* Task instructions:
Run through the data and copy out every line that mentions the word "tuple".
Recorded information Start Marker
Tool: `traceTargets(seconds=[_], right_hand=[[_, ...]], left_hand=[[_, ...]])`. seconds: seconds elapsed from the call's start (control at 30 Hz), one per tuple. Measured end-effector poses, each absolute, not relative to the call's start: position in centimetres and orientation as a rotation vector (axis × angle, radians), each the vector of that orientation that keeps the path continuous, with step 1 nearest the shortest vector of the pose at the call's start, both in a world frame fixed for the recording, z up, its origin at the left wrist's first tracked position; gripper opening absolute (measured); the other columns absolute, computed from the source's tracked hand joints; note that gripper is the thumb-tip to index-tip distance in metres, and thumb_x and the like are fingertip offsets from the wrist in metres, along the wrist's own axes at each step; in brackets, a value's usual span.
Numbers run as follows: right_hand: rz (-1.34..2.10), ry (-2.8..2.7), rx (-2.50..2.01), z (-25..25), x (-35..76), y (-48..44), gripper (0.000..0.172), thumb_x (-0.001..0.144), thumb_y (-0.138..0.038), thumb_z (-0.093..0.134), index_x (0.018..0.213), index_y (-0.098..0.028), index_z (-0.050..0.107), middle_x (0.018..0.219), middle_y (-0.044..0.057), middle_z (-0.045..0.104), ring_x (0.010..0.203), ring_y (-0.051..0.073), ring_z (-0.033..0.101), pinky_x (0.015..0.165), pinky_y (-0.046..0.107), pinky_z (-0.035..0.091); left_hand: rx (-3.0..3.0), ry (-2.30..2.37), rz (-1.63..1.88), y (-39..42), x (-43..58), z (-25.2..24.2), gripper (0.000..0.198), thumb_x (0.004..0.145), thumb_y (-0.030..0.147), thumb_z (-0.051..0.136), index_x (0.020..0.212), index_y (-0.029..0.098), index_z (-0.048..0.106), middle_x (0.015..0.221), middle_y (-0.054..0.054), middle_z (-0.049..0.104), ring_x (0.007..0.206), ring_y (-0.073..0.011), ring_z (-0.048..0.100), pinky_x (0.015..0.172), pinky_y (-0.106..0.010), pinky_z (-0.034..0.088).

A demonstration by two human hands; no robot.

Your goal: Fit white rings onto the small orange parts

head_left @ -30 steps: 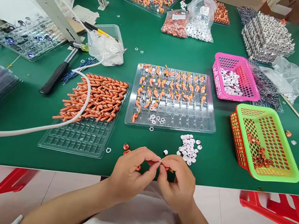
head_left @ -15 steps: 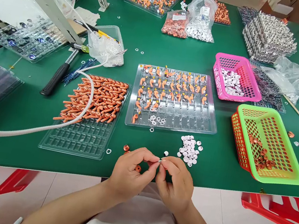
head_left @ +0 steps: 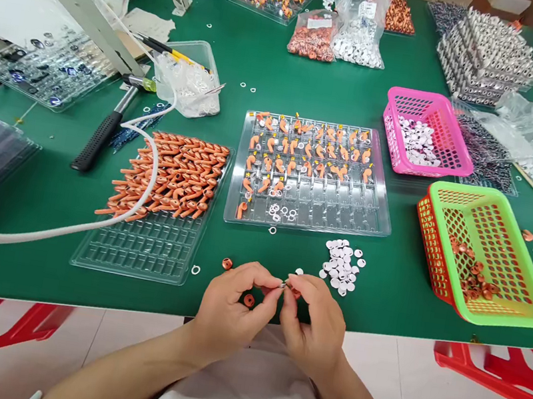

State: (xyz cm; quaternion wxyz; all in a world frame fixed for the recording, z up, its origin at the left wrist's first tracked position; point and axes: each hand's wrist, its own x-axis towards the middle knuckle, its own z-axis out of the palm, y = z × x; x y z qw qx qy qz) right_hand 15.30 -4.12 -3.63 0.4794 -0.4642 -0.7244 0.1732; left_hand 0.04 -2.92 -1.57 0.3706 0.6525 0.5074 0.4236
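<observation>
My left hand and my right hand meet fingertip to fingertip just above the table's front edge. Between them is a tiny silvery-dark piece, pinched by left thumb and forefinger and too small to name. In my right fingers a bit of a small copper-orange part shows, mostly covered. Loose copper-orange caps lie beside my left hand. A pile of white round discs is just beyond my right hand. Past both hands stands a clear compartment tray holding rows of orange earbud shells and several white rings.
A tray of copper-orange earbud stems and a hammer lie to the left, with a white cable across. At right stand a pink basket of white discs and a green basket with copper-orange caps. Bags are behind.
The camera view has shifted slightly. My hands stay together at the same spot, with small finger movements; a copper-orange part now shows in my right fingers.
</observation>
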Motion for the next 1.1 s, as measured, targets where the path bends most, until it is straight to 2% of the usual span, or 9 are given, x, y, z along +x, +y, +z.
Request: traceTargets(seconds=[0.23, 0.33, 0.5, 0.6, 0.7, 0.83, 0.9, 1.1], right_hand=[[0.398, -1.751, -1.12, -3.6, 15.1, -4.3, 0.03, 0.087, -0.002, 0.058, 0.111, -0.02, 0.06, 0.092, 0.008, 0.071, 0.082, 0.018, 0.07, 0.067, 0.029, 0.061], [0.528, -1.702, -1.125, -3.3, 15.1, -4.3, 0.03, 0.088, -0.003, 0.057, 0.111, -0.021, 0.06, 0.091, 0.007, 0.071, 0.083, 0.018, 0.069, 0.071, 0.031, 0.061], [0.719, -1.63, -1.146, -2.9, 15.4, -4.2, 0.023, 0.089, -0.006, 0.057, 0.105, -0.023, 0.06, 0.088, 0.004, 0.069, 0.079, 0.017, 0.066, 0.068, 0.029, 0.058], [0.758, -1.664, -1.123, -2.8, 16.1, -4.0, 0.021, 0.089, -0.005, 0.055, 0.1, -0.023, 0.059, 0.087, 0.004, 0.067, 0.08, 0.017, 0.065, 0.069, 0.03, 0.055], [0.968, -1.702, -0.998, -2.5, 17.3, -3.7, 0.019, 0.091, -0.006, 0.055, 0.1, -0.023, 0.06, 0.088, 0.004, 0.068, 0.08, 0.017, 0.063, 0.069, 0.03, 0.053], [1.242, -1.672, -0.838, -2.1, 18.4, -3.3, 0.013, 0.092, -0.012, 0.059, 0.099, -0.023, 0.062, 0.086, 0.004, 0.067, 0.079, 0.017, 0.062, 0.069, 0.03, 0.051], [1.311, -1.649, -0.821, -2.1, 18.6, -3.1, 0.01, 0.092, -0.014, 0.06, 0.098, -0.023, 0.062, 0.085, 0.003, 0.067, 0.078, 0.016, 0.062, 0.069, 0.03, 0.051], [1.436, -1.617, -0.8, -2.3, 18.6, -3.0, 0.002, 0.092, -0.021, 0.063, 0.094, -0.022, 0.064, 0.085, 0.003, 0.066, 0.076, 0.015, 0.06, 0.069, 0.029, 0.049]], left_hand=[[1.58, 1.321, 1.038, -3.2, -0.1, -1.7, 0.007, 0.084, 0.012, 0.062, 0.083, 0.018, 0.064, 0.073, -0.001, 0.069, 0.066, -0.0144, 0.065, 0.06, -0.025, 0.052], [1.58, 1.316, 1.042, -3.1, -0.1, -1.7, 0.007, 0.084, 0.011, 0.062, 0.083, 0.018, 0.065, 0.073, -0.001, 0.069, 0.066, -0.014, 0.065, 0.061, -0.025, 0.052], [1.559, 1.303, 1.022, -3.2, -0.4, -1.7, 0.007, 0.086, 0.012, 0.064, 0.087, 0.018, 0.067, 0.077, -0.002, 0.07, 0.069, -0.0135, 0.065, 0.063, -0.024, 0.052], [1.502, 1.18, 0.95, -2.9, -0.8, -1.2, 0.01, 0.09, 0.015, 0.061, 0.094, 0.019, 0.07, 0.082, -0.003, 0.071, 0.073, -0.0136, 0.066, 0.065, -0.024, 0.052], [1.268, 1.003, 0.825, -2.3, -1.4, -0.4, 0.015, 0.094, 0.022, 0.058, 0.093, 0.018, 0.072, 0.083, -0.004, 0.071, 0.074, -0.014, 0.066, 0.067, -0.024, 0.053], [0.943, 0.869, 0.678, -1.5, -1.7, 0.1, 0.007, 0.085, 0.024, 0.072, 0.087, 0.018, 0.071, 0.078, -0.002, 0.068, 0.07, -0.0121, 0.062, 0.066, -0.022, 0.051], [0.905, 0.84, 0.638, -1.2, -1.7, 0.1, 0.011, 0.08, 0.023, 0.078, 0.087, 0.018, 0.07, 0.079, -0.001, 0.066, 0.07, -0.0111, 0.059, 0.066, -0.022, 0.049], [1.13, 0.821, 0.57, -0.6, -2.2, 0.4, 0.009, 0.08, 0.02, 0.077, 0.076, 0.016, 0.071, 0.077, 0.0, 0.061, 0.07, -0.0109, 0.055, 0.065, -0.023, 0.042]])
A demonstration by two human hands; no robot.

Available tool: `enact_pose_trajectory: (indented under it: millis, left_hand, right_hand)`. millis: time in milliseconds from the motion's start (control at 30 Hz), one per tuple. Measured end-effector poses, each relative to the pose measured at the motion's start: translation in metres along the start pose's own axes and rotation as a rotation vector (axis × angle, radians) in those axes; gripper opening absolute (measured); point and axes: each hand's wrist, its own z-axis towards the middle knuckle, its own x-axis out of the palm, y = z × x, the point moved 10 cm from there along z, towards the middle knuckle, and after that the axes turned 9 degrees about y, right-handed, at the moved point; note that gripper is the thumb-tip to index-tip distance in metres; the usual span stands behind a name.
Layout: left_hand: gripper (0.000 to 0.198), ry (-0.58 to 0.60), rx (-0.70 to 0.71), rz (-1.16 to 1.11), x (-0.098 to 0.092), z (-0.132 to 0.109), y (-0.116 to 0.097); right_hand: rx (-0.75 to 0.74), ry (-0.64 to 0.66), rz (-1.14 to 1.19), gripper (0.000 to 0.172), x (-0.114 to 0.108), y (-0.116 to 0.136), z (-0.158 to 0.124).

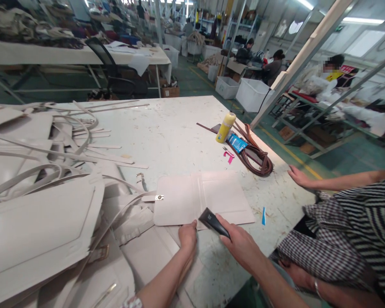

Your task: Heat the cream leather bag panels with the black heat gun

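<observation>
There is one left hand (188,237) and one right hand (240,241), plus one co-worker's hand (299,176) at the edge. I count one black tool (214,223), one open cream panel (176,203), one yellow bottle (225,129), one blue label (237,143), one brown strap bundle (265,172), one blue strip (263,216). The piled cream pieces (45,222) overlap beyond counting.

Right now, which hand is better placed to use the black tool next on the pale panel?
Probably the right hand: it grips the black handheld tool, whose wide end is by the near edge of the pale panel. The left hand is at that edge, no tool visible.
</observation>
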Motion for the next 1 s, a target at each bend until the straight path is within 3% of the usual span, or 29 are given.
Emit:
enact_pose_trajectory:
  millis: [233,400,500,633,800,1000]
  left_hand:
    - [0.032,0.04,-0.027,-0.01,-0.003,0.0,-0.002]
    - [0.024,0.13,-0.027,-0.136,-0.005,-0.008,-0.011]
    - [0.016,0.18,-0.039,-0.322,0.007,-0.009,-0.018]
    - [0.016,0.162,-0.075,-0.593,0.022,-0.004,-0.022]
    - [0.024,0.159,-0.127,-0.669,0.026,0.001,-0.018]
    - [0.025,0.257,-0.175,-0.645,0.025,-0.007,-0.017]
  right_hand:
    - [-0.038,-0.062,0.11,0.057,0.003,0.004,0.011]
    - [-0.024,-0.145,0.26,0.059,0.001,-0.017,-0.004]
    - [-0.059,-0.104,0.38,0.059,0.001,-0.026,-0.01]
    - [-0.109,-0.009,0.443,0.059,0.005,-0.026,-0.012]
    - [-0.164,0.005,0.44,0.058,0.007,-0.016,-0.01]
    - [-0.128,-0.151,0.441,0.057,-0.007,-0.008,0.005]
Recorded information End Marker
* Your solution:
Tool: `traceTargets(seconds=[_], right_hand=[[_, ...]], left_hand=[[_, ...]])`. seconds: seconds elapsed from the call's start (control at 30 Hz), one per tuple. Measured end-effector poses, each absolute, not relative to the call's start: position in centimetres and orientation as a rotation vector (axis × angle, radians), each the vector of that orientation that keeps the path continuous, with step 1 nearest the shortest vector of the pose at the call's start, both in a world frame fixed for the recording, z up, its origin at the left wrist's first tracked position; gripper opening absolute (measured); the other columns absolute, computed from the source's tracked hand joints; note that gripper is the thumb-tip to index-tip distance in metres, and thumb_x and the like are fingertip offsets from the wrist in metres, along the wrist's own axes at each step; in brackets, a value's usual span.
Available tool: `enact_pose_trajectory: (indented under it: millis, left_hand, right_hand)`. millis: time in milliseconds from the motion's start (control at 30 Hz), one per tuple. Measured end-effector poses, each relative to the pose measured at the motion's start: translation in metres along the start pose's own axes and rotation as a rotation vector (axis × angle, radians) in those axes; gripper opening absolute (measured); point and axes: each hand's wrist, its own z-axis towards the middle knuckle, its own x-axis out of the palm, y = z × x, the point moved 10 cm from there along z, towards the middle knuckle, and after that the axes turned 9 degrees about y, right-handed, at the moved point; note that gripper is the thumb-tip to index-tip distance in metres; the usual span stands behind a name.

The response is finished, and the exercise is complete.